In our study, the correlation quantization levels are determined empirically. In general, the knowledge of grid layout and addition of anchor cities in the grid will introduce more constraints in the quantization scheme, and may provide a better and refined quantization scheme. An improved quantization scheme may lead to an improved localization accuracy measured in term of a reduction in feasible area of localization, $a_{loc}$, for a given probability of localization, $p_{loc}$. However, such a study requires availability of ENF databases from multiple locations throughout the grid. At this point of time, there are no such databases publicly available. Nevertheless, such a study can be conducted in future research to further rectify correlation coefficient-distance relationship to improve the localization accuracy.

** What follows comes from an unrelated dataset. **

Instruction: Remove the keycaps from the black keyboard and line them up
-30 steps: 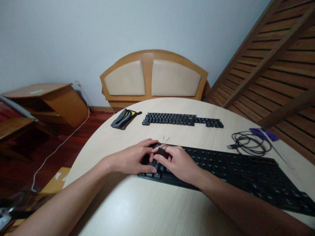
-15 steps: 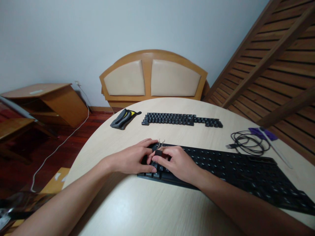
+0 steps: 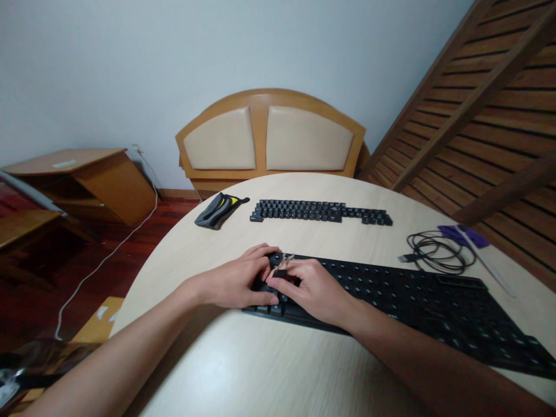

We combine the localization constraints from the half-plane intersection method in Eq. (5) and the correlation quantization method in Eq. (IV-B) to obtain the localization accuracy. In Figure 14(c), we plot an example of the localization feasible area using the combined method. The separated feasible areas of localization for the half-plane intersection method and the correlation quantization methods are shown in Figures 14(a)–(b), respectively. From these figures, we observe that the combination of the two methods improves the estimation of the area of localization.

We plot the localization performance in terms of $p_{loc}$ and $a_{loc}$ of all three methods in Figures 15(a)–15(h) of the 5-location data with each query 8-minute long. From these figures, we observe that the localization precision of the correlation quantization method is better than that for the half-plane intersection method for all the cities for higher values of $\epsilon$, while the value of $p_{loc}$ for the half-plane intersection method may be slightly better as compared with that of the correlation quantization method. Using the constraints from the half-plane intersection method with the correlation quantization method slightly reduced the value of $p_{loc}$ for a given $\epsilon$ as compared with using the half-plane intersection method, but improves the localization precision by a significant amount. From these figures, it can be concluded that the combination of the half-plane intersection and the correlation quantization improves the localization performance over any method individually.

In this section, we discuss the computational complexity of the proposed localization methods. Both the methods proposed in this paper rely on estimating the pair-wise correlation coefficients between the temporally aligned ENF signals obtained from the query city and anchor cities. In the half-plane intersection method, correlation coefficients between ENF signals from the query city and two anchor cities are compared to obtain a half-plane feasible area. The maximum number of constraints that can be obtained for this method for $N$ anchor cities are $\binom{N}{2}$. Based on the sign of the difference between correlation coefficient from two anchor cities, the feasible area is divided into half-planes, as each constraint is added to the feasible solution. So the computational complexity associated with the half-plane intersection method is $\mathcal{O}(N^{2})$.

For the correlation quantization method, each pair-wise correlation coefficient provides a circular disc feasible region, with size of the disk dependent upon the quantization levels used for quantizing the correlation coefficient-distance relationship. Each anchor location contributes a constraint to solve for the feasible area of localization, thus making the computational complexity associated with $N$ anchor cities as $\mathcal{O}(N)$. However, this method requires a-priori knowledge of a sufficient number of data-points to quantize correlation coefficient-distance relationship, which are not needed in the half-plane intersection method.